Only accessible via kayak, Featherstone National Wildlife Refuge – just across the bay from my beloved Occoquan Bay NWR – has long been on the list of places I MUST visit. In fact, I’ve been pestering Mark to buy a kayak for some time now, just so I could get to Featherstone. So when a Friends of the Potomac River Refuges board member organized a kayak trip out there just after a brand-new kayak rental company opened nearby, I was all over it. Mark and I were the only people to sign up, which is everyone else’s loss because the weather was GORGEOUS and there were bald eagles soaring over our heads the whole time, and basically the day was simply perfect. AND I got to explore a new refuge!

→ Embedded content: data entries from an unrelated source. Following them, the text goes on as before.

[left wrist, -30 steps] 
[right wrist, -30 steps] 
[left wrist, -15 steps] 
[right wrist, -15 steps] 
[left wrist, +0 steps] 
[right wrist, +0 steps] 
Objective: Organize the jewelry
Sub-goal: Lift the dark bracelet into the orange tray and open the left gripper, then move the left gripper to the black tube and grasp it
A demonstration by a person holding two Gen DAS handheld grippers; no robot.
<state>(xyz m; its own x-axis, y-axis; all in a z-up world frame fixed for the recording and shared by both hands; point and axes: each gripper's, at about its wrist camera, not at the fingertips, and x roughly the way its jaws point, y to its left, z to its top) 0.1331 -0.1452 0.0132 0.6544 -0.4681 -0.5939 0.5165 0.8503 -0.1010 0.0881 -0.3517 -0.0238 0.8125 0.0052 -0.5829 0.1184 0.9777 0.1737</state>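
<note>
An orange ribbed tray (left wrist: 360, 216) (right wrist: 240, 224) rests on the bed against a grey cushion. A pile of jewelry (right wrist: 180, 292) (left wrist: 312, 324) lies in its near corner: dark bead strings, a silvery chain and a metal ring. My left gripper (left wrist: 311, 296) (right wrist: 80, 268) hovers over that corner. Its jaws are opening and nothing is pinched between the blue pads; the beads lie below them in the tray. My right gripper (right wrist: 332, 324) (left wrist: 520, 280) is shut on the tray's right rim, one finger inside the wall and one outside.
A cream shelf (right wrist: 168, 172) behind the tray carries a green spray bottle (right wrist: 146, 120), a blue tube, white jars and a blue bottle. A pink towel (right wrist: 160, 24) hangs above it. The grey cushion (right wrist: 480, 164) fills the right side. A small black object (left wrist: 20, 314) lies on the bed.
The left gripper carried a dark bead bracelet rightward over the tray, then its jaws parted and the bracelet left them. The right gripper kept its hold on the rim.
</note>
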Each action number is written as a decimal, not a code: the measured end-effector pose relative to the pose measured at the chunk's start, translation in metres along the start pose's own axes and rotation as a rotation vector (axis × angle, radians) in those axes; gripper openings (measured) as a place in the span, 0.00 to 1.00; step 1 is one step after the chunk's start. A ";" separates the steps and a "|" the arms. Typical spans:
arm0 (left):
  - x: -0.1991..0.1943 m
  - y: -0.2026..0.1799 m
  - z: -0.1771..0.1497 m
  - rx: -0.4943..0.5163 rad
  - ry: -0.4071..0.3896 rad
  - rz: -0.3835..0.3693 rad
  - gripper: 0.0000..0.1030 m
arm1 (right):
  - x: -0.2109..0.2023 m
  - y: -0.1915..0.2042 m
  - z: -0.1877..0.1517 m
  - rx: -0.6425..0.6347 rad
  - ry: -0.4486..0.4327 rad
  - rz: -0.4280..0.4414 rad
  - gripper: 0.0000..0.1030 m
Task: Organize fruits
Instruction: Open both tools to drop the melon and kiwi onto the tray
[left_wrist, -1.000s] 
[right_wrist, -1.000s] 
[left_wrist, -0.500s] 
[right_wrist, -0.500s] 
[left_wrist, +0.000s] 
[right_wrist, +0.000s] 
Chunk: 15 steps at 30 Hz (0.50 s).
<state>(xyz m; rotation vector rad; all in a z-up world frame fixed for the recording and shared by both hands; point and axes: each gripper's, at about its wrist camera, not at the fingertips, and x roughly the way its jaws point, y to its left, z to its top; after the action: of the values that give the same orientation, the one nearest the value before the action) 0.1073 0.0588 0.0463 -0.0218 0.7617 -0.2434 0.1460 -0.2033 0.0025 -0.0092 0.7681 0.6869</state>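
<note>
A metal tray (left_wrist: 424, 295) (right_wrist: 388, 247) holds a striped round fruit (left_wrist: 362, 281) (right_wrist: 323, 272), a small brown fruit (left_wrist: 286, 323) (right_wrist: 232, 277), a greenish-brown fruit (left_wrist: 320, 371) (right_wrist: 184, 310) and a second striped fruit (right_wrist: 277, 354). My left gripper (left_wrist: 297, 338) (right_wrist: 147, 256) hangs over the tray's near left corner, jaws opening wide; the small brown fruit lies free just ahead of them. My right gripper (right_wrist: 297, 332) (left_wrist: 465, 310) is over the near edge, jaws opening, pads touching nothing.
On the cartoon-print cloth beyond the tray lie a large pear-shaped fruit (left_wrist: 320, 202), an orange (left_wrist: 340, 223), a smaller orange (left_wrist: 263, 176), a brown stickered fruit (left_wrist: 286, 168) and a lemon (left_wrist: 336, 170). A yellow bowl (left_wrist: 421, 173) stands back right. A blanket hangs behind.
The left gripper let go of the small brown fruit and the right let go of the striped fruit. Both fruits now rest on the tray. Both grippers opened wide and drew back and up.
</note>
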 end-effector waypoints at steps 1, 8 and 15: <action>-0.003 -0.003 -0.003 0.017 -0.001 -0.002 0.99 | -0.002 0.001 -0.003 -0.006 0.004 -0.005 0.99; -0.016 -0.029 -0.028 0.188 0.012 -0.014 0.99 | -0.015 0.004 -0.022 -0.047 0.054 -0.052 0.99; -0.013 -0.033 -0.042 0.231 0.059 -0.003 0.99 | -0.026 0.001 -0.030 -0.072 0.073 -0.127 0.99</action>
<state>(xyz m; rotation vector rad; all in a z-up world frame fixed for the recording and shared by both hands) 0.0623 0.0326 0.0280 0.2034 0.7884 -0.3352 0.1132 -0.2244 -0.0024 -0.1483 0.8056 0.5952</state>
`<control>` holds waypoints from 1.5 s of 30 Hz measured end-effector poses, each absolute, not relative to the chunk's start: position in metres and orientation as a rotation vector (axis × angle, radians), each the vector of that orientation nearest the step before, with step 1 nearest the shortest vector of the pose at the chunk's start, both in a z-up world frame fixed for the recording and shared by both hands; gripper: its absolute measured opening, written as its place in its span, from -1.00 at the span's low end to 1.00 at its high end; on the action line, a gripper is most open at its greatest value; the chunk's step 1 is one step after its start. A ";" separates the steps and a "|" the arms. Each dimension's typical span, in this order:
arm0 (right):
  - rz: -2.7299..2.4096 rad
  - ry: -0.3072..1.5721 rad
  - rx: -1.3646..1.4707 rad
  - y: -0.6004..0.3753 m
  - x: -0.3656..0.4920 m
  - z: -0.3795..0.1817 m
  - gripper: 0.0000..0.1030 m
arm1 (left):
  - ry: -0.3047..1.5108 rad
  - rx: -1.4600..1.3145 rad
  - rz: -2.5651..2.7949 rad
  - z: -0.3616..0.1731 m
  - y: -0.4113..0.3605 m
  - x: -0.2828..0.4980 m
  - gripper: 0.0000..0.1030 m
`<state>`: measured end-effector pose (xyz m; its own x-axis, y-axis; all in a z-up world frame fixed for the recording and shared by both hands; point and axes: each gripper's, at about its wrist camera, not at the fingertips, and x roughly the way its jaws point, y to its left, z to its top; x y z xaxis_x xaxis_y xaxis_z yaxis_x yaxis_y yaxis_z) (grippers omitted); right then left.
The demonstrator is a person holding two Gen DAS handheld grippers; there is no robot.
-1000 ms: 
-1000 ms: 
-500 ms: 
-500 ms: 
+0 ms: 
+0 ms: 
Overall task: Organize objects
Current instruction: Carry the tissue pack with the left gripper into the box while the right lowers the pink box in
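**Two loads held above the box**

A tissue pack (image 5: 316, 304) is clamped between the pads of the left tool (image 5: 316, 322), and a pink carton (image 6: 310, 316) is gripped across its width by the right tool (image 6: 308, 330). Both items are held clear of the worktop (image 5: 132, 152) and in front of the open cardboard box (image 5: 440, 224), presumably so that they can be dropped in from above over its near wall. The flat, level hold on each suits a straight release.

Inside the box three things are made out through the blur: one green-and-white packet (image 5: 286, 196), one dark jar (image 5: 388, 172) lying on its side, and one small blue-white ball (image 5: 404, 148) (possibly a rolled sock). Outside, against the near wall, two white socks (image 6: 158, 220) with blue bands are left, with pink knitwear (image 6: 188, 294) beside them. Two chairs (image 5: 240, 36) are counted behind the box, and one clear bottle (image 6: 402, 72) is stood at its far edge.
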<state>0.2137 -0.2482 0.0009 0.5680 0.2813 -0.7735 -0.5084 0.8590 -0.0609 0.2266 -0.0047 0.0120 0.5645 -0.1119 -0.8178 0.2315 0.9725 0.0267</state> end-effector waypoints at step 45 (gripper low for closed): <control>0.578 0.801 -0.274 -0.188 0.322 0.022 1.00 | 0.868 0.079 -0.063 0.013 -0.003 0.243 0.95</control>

I was a bit nervous about taking a camera kayaking since we are beginner kayakers, but it didn’t me long to talk myself into taking my mirrorless camera, which is weather-sealed (and therefore can withstand some water falling on it) and it’s not going to Africa with me, so if I destroyed or lost it, I’d be upset, but it wouldn’t affect my Africa budget. I’m very glad I took it because although it sucks at taking pictures of moving objects far away and therefore I didn’t get any clear photos of soaring eagles, look what we saw up in a tree we paddled up under, sitting still and posing for me:

As we kept paddling around the tree, it soon become apparent that eagle wasn’t alone!

Eagles apparently don’t mind kayakers. They will usually fly away if you walk too close to one, but we paddled very close to this pair and they acted like we weren’t there.

My trip to Featherstone lived up to my hopes and then some, plus Mark enjoyed it too and now he wants to buy a kayak after all! Can this spring GET any better?!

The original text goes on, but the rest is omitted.